By LINDA SWISS
Council project manager
The council has been analyzing proposed changes to the Valdez Marine Terminal Oil Discharge Prevention and Contingency Plan during a recent public review.
This plan, created and managed by Alyeska Pipeline Service Company, describes how the company would contain and clean up oil spilled from the terminal in Valdez.
The current plan is being reformatted into four separate volumes. One of the new volumes describes tactics specific to oil spilled on land. The council applauded creation of this user-friendly manual.
The council also supports the addition of a technical manual which focuses on marine spill response operations. This manual is part of the tanker oil spill contingency plan, which underwent a similar review process in 2012.
The council has expressed concerns that the proposed new plan may not contain enough detail to demonstrate Alyeska’s ability to fully respond to a spill as required by state and federal regulations.
The review was extensive, requiring a page-by-page comparison between the proposed plan and the previous plan. The changes were significant enough to require a separate document explaining why some information was deleted and where that information, if still required, now appears in the plan.
During the first phase of the public review, the council submitted requests for additional information to the Alaska Department of Environmental Conservation, the agency in charge of the review process. The council was looking for more information on prevention and response training, facility descriptions, and additional details on preventing a spill.
The council identified several areas of concern, including:
- Integrity of the secondary containment liners for the terminal’s crude oil storage tanks.
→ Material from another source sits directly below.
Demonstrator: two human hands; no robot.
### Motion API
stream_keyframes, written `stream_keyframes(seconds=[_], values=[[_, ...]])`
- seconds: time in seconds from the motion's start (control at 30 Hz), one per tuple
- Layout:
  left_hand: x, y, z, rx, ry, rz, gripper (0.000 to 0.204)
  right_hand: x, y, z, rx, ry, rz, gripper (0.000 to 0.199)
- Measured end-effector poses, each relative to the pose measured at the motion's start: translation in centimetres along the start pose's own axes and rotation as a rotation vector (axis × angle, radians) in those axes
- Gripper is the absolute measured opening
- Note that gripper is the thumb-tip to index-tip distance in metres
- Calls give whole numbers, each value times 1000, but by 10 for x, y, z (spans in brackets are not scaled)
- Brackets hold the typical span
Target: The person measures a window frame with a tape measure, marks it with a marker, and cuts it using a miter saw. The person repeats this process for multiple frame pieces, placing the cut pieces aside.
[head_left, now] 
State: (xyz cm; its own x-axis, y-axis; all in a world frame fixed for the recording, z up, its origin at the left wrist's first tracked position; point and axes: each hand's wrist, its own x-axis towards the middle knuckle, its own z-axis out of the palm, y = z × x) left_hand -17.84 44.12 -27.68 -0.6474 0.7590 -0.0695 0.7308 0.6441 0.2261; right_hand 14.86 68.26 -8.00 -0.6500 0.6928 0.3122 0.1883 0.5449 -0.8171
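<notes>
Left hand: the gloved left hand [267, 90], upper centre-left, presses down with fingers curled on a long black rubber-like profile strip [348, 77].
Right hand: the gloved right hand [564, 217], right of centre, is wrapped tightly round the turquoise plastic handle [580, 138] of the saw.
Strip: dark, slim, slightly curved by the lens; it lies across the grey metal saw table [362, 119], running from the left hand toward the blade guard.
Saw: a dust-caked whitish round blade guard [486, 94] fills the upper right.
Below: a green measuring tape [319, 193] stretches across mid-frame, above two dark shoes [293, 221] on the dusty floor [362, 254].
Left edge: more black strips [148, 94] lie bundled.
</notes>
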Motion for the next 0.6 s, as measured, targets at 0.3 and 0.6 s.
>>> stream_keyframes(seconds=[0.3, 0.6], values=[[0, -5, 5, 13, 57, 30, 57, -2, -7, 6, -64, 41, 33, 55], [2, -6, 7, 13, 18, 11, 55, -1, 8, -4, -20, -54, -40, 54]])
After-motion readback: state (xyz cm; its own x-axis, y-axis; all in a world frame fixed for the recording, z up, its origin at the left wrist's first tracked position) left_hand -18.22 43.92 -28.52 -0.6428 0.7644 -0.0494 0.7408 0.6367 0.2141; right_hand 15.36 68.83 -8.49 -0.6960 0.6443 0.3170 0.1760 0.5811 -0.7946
The liners serve as a barrier in the event a tank ruptures, and must remain “sufficiently impermeable” according to state regulations. If the liner is considered still in good condition, Alyeska is able to plan for a smaller spill, thus requiring less personnel and equipment for a response.
- Whether adequate equipment and personnel with the necessary level of training are available to respond to a spill.
- Lack of details on prevention and response training.
- Specifics on handling, transporting and disposing of waste generated from a spill, available in the current plan, are not included in the proposed plan.
- Making sure that enough detail exists on required prevention measures such as leak detection, tank overfill alarms, and inspection schedules.
- Information that was previously available in the plan such as facility diagrams and maps have been removed.
The plan is reviewed and updated every five years. The last time the plan was renewed was 2008.
The first version of the proposed new plan was submitted by Alyeska to the agency for a “sufficiency review” in October 2012. That review was to determine whether the plan contained sufficient information for the next step of the process, the public review. The agency found that the draft plan needed additional information before being reviewed by the public. Alyeska revised the plan and the agency deemed it satisfactory for review on February 14, 2013.
The council submitted requests for information in March. Once the Alaska Department of Environmental Conservation reviews all input from the public, they will determine areas where more detail is needed, and issue requests for more information to Alyeska.
The next step will be for Alyeska to respond to the department.
The current plan expires on May 9, 2013.